# Your task
The expected output is exactly the lines below, starting at the line with "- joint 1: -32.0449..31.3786" and ending at the line with "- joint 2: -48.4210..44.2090", both included; no other line belongs in it.

(Beginning of Exercise input)

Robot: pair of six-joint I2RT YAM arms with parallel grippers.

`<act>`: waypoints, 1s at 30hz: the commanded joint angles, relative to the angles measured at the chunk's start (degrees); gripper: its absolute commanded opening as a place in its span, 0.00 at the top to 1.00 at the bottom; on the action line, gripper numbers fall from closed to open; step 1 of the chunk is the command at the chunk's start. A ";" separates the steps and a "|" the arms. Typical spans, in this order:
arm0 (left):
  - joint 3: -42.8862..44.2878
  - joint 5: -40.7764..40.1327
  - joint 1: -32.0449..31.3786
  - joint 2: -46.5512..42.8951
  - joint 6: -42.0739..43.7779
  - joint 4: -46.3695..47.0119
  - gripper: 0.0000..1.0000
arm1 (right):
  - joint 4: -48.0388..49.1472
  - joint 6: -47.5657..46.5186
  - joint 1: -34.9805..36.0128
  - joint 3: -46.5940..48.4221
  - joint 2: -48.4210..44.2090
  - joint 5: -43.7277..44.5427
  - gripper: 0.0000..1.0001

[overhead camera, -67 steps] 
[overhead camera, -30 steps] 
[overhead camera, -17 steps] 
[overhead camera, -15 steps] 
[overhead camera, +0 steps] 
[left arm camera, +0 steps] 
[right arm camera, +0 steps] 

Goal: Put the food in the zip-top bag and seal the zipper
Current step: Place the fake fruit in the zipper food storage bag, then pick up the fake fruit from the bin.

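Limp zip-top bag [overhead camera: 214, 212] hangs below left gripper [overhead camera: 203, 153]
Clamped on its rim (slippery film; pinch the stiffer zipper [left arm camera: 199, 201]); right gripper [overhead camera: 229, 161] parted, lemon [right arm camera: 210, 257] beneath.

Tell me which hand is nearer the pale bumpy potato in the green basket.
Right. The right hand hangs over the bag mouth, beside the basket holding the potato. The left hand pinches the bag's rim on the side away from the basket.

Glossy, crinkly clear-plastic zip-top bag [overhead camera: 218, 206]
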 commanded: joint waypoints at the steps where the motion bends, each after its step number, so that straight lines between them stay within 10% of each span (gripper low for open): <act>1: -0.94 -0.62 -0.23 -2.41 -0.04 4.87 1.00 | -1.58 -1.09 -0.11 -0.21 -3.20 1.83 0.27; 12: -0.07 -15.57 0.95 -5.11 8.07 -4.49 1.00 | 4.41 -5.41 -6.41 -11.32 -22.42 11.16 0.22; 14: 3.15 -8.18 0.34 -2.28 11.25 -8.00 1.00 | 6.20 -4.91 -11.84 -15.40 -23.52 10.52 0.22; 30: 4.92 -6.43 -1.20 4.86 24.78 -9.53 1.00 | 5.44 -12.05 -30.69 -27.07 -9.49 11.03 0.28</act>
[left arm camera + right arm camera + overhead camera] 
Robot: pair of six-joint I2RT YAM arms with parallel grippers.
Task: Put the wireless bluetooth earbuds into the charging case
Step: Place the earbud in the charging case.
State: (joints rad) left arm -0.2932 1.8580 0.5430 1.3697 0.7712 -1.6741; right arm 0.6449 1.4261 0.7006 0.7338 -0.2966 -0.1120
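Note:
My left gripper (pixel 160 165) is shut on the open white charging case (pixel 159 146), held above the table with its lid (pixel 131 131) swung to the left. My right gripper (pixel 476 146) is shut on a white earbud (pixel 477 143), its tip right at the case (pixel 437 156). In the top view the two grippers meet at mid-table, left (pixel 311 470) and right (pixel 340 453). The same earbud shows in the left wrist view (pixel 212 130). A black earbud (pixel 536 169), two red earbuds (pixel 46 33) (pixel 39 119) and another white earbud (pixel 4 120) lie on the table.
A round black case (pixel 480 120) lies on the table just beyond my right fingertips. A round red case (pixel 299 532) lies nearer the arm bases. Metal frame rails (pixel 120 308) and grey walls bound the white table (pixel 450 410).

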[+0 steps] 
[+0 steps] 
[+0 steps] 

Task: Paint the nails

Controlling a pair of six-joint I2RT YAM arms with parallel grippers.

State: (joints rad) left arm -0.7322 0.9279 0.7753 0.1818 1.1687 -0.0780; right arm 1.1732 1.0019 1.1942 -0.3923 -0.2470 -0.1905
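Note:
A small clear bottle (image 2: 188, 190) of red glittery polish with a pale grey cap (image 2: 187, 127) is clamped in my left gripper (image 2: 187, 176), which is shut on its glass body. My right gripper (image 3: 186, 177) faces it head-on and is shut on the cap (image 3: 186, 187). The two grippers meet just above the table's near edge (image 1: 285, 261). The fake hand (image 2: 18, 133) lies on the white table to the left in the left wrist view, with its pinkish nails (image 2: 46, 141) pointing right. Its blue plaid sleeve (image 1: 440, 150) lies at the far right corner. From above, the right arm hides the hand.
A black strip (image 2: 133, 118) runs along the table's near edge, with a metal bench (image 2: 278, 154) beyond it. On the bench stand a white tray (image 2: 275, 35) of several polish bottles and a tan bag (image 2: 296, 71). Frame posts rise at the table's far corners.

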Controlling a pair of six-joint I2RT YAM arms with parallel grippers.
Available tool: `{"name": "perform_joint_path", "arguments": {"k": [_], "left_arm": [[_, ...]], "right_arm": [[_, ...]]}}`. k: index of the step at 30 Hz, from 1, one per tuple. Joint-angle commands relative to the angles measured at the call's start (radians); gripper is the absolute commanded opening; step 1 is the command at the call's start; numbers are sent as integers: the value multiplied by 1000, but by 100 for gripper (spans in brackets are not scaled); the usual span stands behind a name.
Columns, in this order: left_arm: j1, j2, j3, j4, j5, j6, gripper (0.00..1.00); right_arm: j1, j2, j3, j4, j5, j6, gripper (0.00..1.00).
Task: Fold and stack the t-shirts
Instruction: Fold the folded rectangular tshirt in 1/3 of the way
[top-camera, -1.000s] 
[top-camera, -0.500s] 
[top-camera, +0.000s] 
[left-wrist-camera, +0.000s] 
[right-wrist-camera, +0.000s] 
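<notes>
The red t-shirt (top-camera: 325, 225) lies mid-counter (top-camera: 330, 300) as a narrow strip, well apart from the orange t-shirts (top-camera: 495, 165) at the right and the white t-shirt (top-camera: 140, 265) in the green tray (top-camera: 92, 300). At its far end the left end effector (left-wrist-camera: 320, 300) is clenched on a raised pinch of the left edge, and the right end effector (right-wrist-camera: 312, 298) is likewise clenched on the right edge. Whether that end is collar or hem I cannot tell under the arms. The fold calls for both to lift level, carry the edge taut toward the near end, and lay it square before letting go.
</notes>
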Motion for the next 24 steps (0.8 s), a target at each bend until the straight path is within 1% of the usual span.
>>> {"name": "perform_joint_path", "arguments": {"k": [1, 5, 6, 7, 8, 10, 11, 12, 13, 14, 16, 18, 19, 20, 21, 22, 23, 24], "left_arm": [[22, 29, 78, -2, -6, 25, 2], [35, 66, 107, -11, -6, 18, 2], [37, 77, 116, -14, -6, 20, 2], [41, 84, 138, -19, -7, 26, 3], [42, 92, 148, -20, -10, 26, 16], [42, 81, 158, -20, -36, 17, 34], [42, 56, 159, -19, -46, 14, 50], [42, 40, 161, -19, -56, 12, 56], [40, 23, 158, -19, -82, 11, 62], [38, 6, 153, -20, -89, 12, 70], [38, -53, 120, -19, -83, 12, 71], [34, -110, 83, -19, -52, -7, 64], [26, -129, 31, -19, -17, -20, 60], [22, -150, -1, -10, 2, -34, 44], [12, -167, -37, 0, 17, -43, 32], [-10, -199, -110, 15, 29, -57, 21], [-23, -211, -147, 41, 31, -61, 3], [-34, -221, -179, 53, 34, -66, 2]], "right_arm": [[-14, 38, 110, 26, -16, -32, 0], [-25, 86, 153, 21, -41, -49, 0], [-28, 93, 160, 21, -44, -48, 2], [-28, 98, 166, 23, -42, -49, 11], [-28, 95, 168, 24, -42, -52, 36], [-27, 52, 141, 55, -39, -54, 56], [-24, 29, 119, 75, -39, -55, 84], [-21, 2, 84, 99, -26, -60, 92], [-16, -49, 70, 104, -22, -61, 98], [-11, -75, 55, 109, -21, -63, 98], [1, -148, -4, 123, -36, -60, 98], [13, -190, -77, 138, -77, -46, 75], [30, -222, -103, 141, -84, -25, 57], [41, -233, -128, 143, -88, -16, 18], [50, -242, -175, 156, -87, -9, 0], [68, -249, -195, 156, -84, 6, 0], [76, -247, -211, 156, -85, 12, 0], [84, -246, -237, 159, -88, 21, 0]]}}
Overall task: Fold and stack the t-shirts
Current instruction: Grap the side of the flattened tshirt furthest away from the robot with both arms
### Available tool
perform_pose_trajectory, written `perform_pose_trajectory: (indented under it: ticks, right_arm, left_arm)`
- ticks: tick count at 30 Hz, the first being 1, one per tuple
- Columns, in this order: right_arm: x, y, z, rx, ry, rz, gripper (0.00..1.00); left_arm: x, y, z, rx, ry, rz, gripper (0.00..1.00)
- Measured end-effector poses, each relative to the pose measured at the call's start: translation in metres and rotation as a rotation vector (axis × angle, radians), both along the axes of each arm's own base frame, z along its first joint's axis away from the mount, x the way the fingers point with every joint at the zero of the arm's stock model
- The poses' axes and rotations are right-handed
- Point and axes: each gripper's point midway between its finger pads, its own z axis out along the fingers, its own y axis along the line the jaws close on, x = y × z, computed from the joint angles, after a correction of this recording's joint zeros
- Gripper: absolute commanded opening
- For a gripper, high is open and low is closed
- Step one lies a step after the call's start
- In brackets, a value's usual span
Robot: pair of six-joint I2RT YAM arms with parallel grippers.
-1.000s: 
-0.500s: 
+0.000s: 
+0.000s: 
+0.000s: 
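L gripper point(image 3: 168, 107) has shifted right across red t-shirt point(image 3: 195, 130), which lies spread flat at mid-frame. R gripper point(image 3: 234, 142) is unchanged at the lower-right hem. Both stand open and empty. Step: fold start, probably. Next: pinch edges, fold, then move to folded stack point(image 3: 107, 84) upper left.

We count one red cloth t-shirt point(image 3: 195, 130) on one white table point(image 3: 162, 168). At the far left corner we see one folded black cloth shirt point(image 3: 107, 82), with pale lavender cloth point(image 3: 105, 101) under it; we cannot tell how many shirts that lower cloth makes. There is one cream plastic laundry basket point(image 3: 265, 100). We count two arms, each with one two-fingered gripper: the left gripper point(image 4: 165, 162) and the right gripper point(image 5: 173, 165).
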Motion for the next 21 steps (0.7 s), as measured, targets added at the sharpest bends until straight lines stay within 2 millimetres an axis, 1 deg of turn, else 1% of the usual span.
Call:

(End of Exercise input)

# Final answer
  - joint 1: -32.0449..31.3786
  - joint 2: -46.5512..42.8951
  - joint 6: -42.0739..43.7779
  - joint 4: -46.3695..47.0119
  - gripper: 0.0000..1.0000
arm1 (right):
  - joint 4: -48.0388..49.1472
  - joint 6: -47.5657..46.5186
  - joint 1: -34.9805..36.0128
  - joint 3: -46.5940..48.4221
  - joint 2: -48.4210..44.2090

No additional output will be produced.